▶ Your task
Please give back the listing below word for word and drop any images.

▶ Supplied information
»»

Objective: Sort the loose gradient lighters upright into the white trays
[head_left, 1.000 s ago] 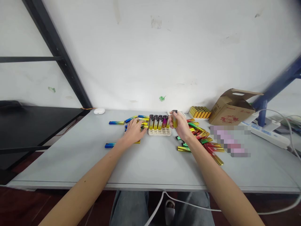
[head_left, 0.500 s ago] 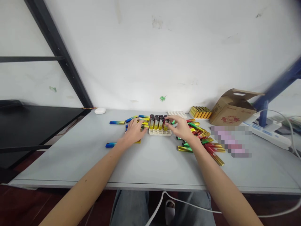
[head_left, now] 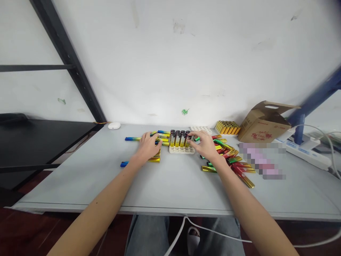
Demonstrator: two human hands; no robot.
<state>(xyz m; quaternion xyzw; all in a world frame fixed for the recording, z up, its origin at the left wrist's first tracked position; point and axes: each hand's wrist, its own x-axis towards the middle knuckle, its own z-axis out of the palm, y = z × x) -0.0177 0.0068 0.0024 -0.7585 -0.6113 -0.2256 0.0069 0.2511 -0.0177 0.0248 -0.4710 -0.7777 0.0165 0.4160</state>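
Lighters (head_left: pixel 182 139), smooth and dark-capped, stand upright in the pale, holed tray (head_left: pixel 182 151) at frame centre. The right hand (head_left: pixel 205 145) curves thumb and forefinger around 1 at the right end; the left hand (head_left: pixel 146 148) bends its fingers over glossy, elongated casings (head_left: pixel 133 139), left of centre. Neither grip's firmness shows.

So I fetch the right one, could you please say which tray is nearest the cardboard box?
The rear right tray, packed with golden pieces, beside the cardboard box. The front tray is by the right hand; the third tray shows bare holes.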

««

▶ Finished task
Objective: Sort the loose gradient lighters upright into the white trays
[head_left, 1.000 s ago] 
[head_left, 0.500 s ago] 
[head_left, now] 
Demonstrator: two human hands; no robot.
<state>(xyz m; quaternion xyzw; all in a world frame fixed for the recording, z up, its origin at the left wrist's first tracked position; point and axes: each hand's wrist, its own x-axis towards the middle knuckle, its own z-axis out of the palm, y = z × x) -0.0177 0.0068 0.0024 -0.7585 -0.6113 -0.2256 0.0069 0.2511 -0.0177 0.0248 -0.4710 -0.7777 0.0165 0.4160</state>
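Lighters (head_left: pixel 182 139), smooth and dark-capped, stand upright in the pale, holed tray (head_left: pixel 182 151) at frame centre. The right hand (head_left: pixel 205 145) curves thumb and forefinger around 1 at the right end; the left hand (head_left: pixel 146 148) bends its fingers over glossy, elongated casings (head_left: pixel 133 139), left of centre. Neither grip's firmness shows.

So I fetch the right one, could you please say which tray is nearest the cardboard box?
The rear right tray, packed with golden pieces, beside the cardboard box. The front tray is by the right hand; the third tray shows bare holes.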

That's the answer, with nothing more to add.